Last spring I met a man on a ship who, when we were discussing parenting, said, “If I could give my children two things, it would be to teach them meditation and speedreading. That way they could never sleep and learn everything.”
I’ve thought about it a lot. I am a seeker of knowledge. At one time this winter I was listening to Coursera lectures on Modern Mysticism in Europe, Morality in Everyday Life , Emotional Intelligence in Leadership and the beginning of a class on Soul Beliefs. At the same time, I was trying to catch up on some old Psychology lectures from the fall.
I get what I have done to myself. I have changed my daily walks from a time of contemplation to minutes and hours filled with distraction…albeit good information. What I notice is that after years of walking without earbuds, I am a bit thrown off if I don’t have anything that entertains me. My already busy mind has taken on new dimensions.

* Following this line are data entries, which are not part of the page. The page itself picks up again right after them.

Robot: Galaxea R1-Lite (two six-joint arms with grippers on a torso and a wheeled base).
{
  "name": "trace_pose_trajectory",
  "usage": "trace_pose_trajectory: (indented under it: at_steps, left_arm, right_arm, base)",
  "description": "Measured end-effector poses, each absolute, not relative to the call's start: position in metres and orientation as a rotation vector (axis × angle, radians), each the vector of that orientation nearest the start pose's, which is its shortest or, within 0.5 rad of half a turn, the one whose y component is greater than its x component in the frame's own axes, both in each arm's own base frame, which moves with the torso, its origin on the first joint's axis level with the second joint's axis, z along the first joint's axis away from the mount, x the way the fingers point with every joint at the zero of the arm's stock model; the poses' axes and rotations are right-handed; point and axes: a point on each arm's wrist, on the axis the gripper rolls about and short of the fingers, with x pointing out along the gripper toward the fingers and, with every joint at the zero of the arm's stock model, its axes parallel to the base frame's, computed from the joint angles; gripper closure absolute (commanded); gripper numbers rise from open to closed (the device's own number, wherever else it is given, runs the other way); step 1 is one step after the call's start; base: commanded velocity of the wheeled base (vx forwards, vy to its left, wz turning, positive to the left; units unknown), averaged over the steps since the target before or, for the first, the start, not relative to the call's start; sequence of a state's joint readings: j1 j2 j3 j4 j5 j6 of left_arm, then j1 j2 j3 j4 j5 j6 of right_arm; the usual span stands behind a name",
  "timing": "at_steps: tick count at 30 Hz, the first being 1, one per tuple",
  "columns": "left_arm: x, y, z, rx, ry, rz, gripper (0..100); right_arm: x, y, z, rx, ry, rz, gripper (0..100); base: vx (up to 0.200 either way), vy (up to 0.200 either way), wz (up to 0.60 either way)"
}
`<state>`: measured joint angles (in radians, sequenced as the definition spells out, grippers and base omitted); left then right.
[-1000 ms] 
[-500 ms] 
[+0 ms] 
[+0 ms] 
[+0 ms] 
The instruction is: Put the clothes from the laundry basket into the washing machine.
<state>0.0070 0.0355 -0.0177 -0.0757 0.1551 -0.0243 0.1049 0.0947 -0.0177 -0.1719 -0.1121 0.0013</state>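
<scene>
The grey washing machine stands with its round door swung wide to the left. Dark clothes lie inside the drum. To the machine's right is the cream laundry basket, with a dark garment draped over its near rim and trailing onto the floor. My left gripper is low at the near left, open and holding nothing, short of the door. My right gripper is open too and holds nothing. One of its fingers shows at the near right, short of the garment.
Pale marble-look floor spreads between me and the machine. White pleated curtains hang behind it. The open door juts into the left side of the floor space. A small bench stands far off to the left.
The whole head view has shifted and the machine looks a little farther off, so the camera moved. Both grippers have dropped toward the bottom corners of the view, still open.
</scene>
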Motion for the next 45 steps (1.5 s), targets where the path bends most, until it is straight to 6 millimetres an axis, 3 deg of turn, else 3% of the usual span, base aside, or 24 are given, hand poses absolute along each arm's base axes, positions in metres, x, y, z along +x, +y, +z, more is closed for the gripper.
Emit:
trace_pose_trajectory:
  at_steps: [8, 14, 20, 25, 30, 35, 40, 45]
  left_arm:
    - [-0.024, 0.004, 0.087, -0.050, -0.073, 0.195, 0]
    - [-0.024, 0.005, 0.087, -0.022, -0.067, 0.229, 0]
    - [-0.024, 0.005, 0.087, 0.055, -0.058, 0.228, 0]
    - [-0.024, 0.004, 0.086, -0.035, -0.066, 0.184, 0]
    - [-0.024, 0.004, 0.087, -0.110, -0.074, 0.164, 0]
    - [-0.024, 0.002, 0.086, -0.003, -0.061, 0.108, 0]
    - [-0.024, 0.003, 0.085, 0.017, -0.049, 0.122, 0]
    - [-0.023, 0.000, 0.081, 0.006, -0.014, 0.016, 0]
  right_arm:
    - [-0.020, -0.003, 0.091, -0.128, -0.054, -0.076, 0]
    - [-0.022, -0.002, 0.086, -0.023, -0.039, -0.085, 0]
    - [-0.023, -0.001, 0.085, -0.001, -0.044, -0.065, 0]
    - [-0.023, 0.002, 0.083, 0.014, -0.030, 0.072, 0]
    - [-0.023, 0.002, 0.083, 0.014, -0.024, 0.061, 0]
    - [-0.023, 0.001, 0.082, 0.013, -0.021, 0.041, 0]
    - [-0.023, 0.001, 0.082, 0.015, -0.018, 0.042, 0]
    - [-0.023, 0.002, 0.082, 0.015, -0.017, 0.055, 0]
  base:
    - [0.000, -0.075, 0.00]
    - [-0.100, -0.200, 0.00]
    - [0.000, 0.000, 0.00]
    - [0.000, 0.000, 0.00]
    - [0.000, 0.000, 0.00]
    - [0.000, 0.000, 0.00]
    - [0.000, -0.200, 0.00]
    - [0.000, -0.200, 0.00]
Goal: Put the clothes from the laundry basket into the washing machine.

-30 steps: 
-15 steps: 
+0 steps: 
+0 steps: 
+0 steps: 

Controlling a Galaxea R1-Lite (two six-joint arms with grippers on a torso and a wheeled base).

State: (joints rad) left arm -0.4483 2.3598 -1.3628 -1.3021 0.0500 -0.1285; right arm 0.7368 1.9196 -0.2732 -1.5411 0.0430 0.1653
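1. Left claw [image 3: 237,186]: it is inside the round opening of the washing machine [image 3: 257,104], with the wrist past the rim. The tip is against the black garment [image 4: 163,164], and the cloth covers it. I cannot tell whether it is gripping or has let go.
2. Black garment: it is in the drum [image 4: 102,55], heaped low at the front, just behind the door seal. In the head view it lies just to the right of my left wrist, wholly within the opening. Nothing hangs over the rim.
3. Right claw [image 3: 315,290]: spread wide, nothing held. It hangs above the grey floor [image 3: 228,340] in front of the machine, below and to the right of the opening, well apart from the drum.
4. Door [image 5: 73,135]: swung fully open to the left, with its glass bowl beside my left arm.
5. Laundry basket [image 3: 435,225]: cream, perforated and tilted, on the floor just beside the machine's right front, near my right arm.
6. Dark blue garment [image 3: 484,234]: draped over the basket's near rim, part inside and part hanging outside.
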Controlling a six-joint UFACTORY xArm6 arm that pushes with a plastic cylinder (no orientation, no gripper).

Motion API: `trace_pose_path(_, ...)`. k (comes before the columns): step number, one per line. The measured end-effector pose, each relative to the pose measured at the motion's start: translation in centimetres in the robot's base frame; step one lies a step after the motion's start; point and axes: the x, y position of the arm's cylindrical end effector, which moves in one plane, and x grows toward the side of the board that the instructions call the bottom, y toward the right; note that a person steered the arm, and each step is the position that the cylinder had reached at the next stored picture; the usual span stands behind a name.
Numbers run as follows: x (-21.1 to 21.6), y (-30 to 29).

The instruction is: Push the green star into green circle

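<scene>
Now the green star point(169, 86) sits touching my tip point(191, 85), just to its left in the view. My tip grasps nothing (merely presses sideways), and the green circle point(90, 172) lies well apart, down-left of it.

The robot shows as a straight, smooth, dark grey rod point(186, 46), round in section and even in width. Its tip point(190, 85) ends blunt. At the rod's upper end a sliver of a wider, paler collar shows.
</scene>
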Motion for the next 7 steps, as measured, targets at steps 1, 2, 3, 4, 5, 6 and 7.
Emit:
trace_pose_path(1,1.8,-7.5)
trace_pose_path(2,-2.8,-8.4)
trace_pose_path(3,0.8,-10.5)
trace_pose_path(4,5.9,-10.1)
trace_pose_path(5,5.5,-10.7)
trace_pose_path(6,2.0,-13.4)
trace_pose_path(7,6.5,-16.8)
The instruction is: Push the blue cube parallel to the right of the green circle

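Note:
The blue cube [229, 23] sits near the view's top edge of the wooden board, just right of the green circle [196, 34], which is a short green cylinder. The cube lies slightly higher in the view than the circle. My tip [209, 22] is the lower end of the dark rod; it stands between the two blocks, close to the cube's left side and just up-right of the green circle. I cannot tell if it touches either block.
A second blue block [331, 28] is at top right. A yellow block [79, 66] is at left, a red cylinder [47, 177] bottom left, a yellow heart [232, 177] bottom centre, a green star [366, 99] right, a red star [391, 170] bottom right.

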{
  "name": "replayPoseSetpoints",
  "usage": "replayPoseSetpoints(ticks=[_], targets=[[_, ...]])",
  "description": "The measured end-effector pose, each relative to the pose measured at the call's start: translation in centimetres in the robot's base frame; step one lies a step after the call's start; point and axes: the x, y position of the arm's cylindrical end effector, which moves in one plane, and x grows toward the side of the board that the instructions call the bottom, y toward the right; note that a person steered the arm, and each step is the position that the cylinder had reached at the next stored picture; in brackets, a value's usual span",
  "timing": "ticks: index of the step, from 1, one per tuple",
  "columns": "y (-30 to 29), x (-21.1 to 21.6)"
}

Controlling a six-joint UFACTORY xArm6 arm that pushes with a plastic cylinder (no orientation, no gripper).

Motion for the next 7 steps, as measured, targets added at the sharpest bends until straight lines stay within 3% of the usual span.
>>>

I realize that it is my personality* to want to do it all. It is difficult for me to make priority decisions because everything is captivating. I hate missing out. F.O.M.S. (Fear of Missing Something) is my middle name.
At this time in my life my best learning is probably not from college professors. And I may not need that stack of books by my bed. What I need is to practice what I have already learned. I need to practice love, thoughtfulness, tolerance, compassion, empathy,
What I need is stillness. Perhaps if I learned that well, I could share it with my children.
*Couple a Gemini with an Enneagram 7 and you have a peripatetic ball of activity.
“Since death is certain, but the time of death is uncertain, what is the most important thing?” Pema Chodron
I am always out of control. Yet I cling to the illusion of a life that I can delineate. I set intentions. I make plans. And then life happens.
My younger daughter was seriously ill in the hospital after a few critical days of pneumonia and septic shock. She’s better now, and I can breathe.
And I have a reminder that I do not maintain order in my life although I am the beneficiary of it at times. I can plan, I can organize, I can get involved in daily routines that feel vitally important. I can consider myself indispensable and worry about everything from keeping appointments to putting healthy meals on the table.
Poof…it all disappears as I sit for hours in a hospital chair, mindless of what was compelling a few hours ago.
I no longer care if the leftover chicken rots and the clothes heap up in the laundry room. I skip my morning routines to make sure my daughter has a healthy smoothie when she wakes in the morning. My hair begins to stand on end and I look down to discover a spot on my jacket that a week before would have embarrassed me. Now I idly examine it, wondering what and when without much interest. Mirrors are not a reality for the moment.
It is another reminder to seek what is important in my life. Another reason to drop form and look for substance. A recognition that uncertainty is a way to practice acceptance. And that acceptance is letting go of control.
“… happiness, cannot be pursued; it must ensue, and it only does so as the unintended side effect of one’s personal dedication to a cause greater than oneself…” Viktor E. Frankl
This sounds like a core value and truth to me. The pursuit of happiness takes me down blind alleys of disappointment.
I have long known myself to be a purpose-driven person. I seek meaningful thought or action every day of my life. This brings me hours of what I would call contentment and mements of joy. That is happiness enough for me.
I can tell myself that my means escapism, numbing, resistance and avoidance are ways of taking me from my real life in an attempt to make myself happy. I know better, even as I am in such states.
And so I go back to my equation: meaning = happiness.